In particolare, al fine di tutelare i diritti di difesa (art. 48, § 2 CDFUE), occorre evitare abusivi fenomeni di forum shopping da parte delle autorità procedenti, ossia impedire a queste ultime di individuare la giurisdizione competente nello Stato che, per esempio, presenti una legislazione più favorevole agli interessi dell’accusa. Di contro, sarebbe opportuno che i legittimi interessi dei soggetti coinvolti in procedimenti paralleli fossero tenuti in debita considerazione nelle dinamiche inerenti alla scelta del foro. Da questo angolo visuale, occorrerà dunque valutare la compatibilità della Decisione quadro 2009/948/GAI con i diritti di difesa degli individui coinvolti in procedimenti paralleli.

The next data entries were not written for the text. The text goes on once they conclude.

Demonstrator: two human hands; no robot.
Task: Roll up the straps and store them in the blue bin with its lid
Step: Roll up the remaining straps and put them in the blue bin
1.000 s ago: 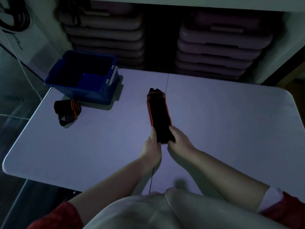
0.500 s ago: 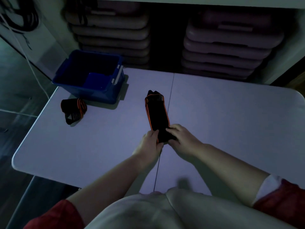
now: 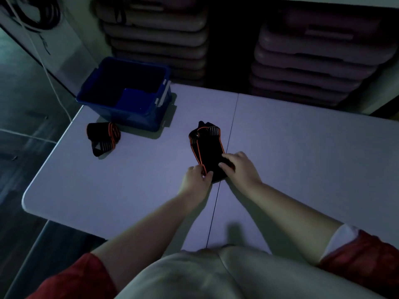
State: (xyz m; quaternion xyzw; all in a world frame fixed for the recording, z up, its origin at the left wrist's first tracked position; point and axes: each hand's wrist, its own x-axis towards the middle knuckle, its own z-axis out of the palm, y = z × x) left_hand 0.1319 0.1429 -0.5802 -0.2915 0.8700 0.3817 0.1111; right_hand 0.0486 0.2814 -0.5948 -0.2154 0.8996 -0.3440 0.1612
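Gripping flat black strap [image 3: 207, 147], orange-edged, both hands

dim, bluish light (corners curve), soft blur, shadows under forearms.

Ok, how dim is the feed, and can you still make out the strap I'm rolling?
Head view: very dim, bluish cast, edges bowed by the wide lens. The strap reads as a black shape with only its orange edging clear; both hands, left and right, grip its near end. Soft shadows fall beside the bin; its inside is mostly dark.
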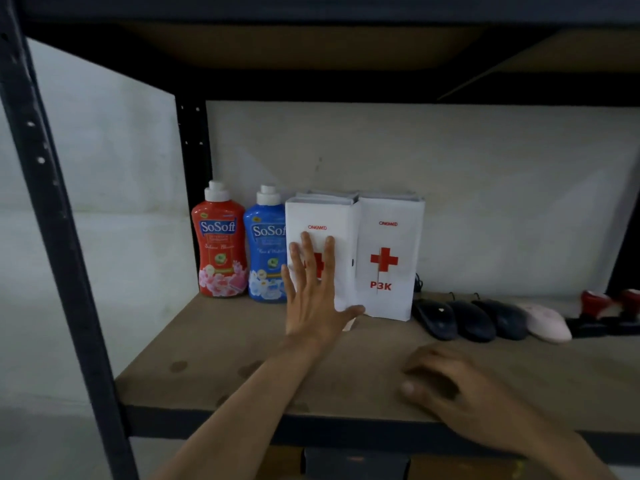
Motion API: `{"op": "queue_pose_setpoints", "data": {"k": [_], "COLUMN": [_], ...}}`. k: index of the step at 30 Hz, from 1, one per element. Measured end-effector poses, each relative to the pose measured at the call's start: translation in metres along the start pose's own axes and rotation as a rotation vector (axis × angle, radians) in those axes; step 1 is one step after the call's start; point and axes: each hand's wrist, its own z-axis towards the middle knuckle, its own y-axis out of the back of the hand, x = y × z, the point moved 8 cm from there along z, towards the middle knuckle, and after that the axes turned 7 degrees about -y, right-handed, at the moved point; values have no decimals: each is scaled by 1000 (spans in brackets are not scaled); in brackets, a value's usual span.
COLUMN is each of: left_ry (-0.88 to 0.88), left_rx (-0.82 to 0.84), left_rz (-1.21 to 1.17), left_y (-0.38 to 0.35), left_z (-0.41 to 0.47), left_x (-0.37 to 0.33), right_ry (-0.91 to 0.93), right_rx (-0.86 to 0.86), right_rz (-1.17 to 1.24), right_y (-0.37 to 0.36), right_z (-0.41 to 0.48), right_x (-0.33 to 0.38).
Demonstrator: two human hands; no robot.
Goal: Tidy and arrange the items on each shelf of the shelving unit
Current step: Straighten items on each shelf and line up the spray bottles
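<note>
Left hand (313, 289) fingers spread, palm pressed flat on front face of left white box (323, 213); thumb out toward 3 o'clock at box's lower edge. Box directly behind the hand, standing upright, long axis vertical, red-cross face toward camera, mid-shelf near back wall. Touching right white box (391, 233) at 3 o'clock, same upright stance, "P3K" readable. Blue bottle (265, 247) just beside at 9 o'clock, contact unclear; red bottle (221, 244) further at 9 o'clock, both upright, caps at 12. Right hand (460, 386) at 5 o'clock of left hand, blurred, fingers loosely curled, gripping nothing, low over shelf board (214, 348) near front edge; contact with board cannot tell. Bare board at 6 o'clock of boxes up to front edge. Row of three dark mice (472, 320) and one pale mouse (547, 322) at 3 o'clock of right box. Metal post (52, 202) far at 9 o'clock.
</note>
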Motion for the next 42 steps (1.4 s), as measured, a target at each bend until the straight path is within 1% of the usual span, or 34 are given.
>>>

In questa prospettiva, sarebbe quantomai opportuno individuare alcune possibili guidelines per una modifica del quadro legislativo vigente: è necessario, infatti, mettere a punto un sistema di allocazione efficiente dell’esercizio della potestà punitiva in grado di bilanciare le esigenze di law enforcement e la tutela della sfera giuridica di coloro che si muovono nel territorio europeo.